Federated learning requires a lot of communication between the involved nodes, developing an efficient data management framework is therefore essential.
Transfer learning
Training a model on one dataset and then applying the pretrained version to similar or somehow related data usually increases efficiency, performance and accuracy of the model. It also allows to deal with data sets that are too small for adequate machine learning approaches, thus it can be used to evaluate small private data sets with models pretrained on public data.
A drawback of this method is that it does not allow to combine different private data sets, but it can also be linked with cryptographic methods to overcome this problem.

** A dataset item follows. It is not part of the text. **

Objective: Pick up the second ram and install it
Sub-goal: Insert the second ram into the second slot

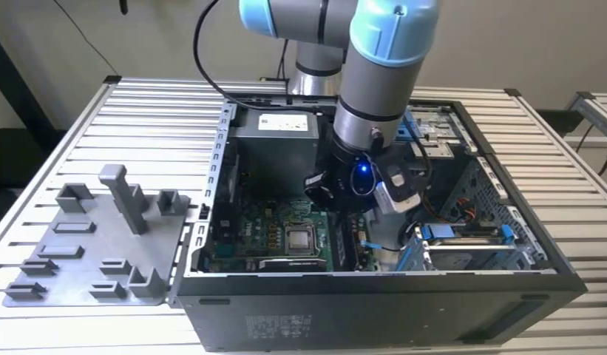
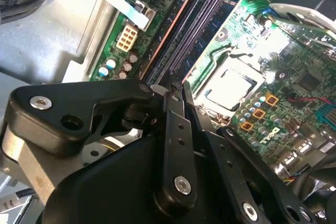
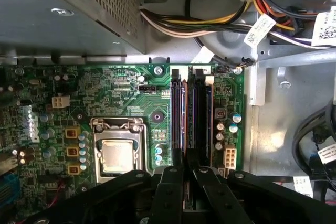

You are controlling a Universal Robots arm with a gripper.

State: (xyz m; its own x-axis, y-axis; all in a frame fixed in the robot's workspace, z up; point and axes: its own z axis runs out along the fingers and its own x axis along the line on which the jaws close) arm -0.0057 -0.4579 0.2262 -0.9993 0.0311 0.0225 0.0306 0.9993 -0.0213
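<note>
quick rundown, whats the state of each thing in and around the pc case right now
computer case: on its side, side panel off.
gripper: down inside the case over the memory slots, shut on the second ram.
second ram: standing on edge along a slot.
twin memory stick: standing in the neighbouring slot.
grey fixture tray: on the table beside the case.

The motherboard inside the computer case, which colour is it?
Green. The motherboard shows best in the first wrist view, with a silver chip on it.
</note>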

Privacy-aware recommendations
Providing personalized recommendations to users typically requires the processing of personal user data, which could impose privacy risks. To overcome this, the amount of personal user data could be reduced by using machine learning techniques such as meta learning. Additionally, privacy-preserving technologies such as differential privacy could be integrated into the recommendation process to significantly decrease the risk of private data disclosure. Closely related to these topics are data sparsity issues such as the cold-start problem, to which low-dimensional data representaiton methods such as graph embeddings or graph neural networks could be applied.
Modern machine learning algorithms are becoming more and more complex and quite often it is very difficult or even impossible to follow their decision process. Even though black-box models might excel with their extraordinary accuracy, having a black box instead of an interpretable model can become a serious drawback for industrial or scientific applications, due to the difficulty of explaining why a certain decision has been made.
Interpretability methods, such as Layer-wise Relevance Propagation (LRP), offer a way of opening the black box by highlighting which parts of the input contribute the most to a decision. In the above example it can be seen that a model, which was trained to discern cats and dogs, looks at the shape of a cats head and at its eyes to come to the conclusion that it is indeed a cat.
These interpretability methods are not exclusive to images, and can be applied to any kind of data, such as time series. The above time series example was classified as an anomaly during the production process of silicon wafers and with LRP the exact time steps can be identified that were crucial for the classification as an anomaly. Another application area that typically lacks of interpretability are decisions and results derived by graph-based machine learning and recommendation systems. By studying and using social concepts such as homophily, a better understanding of complex, graph-based algorithms can be derived.
In the DDAI module we tackle such problems with visual analytics and new methods from the field of explainable AI and bring it together with our privacy-preserving approaches (see cryptography and private machine learning).